Toutefois, à cette fin — et dans le but d’augmenter la production nationale jusqu’à 15 000 millions de litres de lait par an d’ici 2030 —, il a été jugé nécessaire de supprimer les exonérations tarifaires appliquées à ce produit.
En conséquence, dans le cadre du Pacic, les droits de douane applicables à divers produits alimentaires essentiels, y compris la crème, ont été temporairement ramenés à zéro. Ceci vise à lutter contre l’inflation des prix alimentaires.
Le Mexique a rétabli, à compter du 1er janvier 2026, les droits de douane NPF sur les importations de divers produits agricoles — dont le lait et la crème. Cette mesure vise à renforcer la production nationale.

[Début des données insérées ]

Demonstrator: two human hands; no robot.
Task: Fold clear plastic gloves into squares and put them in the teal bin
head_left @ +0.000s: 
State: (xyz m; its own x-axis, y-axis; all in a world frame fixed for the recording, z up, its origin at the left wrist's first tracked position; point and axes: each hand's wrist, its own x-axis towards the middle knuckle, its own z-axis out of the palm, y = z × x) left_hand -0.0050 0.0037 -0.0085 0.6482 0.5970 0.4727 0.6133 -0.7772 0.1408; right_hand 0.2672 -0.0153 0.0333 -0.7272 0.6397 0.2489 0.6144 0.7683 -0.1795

Les douanes mexicaines imposent des droits de douane pouvant atteindre 45 % sur les produits laitiers, tels que le lait en poudre.
Aides aux producteurs
La réintroduction des droits de douane vise à rendre les importations plus coûteuses. Cela donne une marge de manœuvre aux producteurs nationaux. Pour les entreprises, cela peut se traduire par une moindre pression concurrentielle extérieure. Il peut aussi s’agir d’une plus grande stabilité de l’approvisionnement local et une meilleure planification des achats, des stocks et des prix.
Parallèlement, le Pacic et le Plan México montrent que la politique commerciale et l’inflation ont une influence directe sur le marché laitier. Pour les entreprises, comprendre cette relation permet d’anticiper les coûts, d’ajuster les marges et de définir plus clairement leurs stratégies d’approvisionnement et de croissance.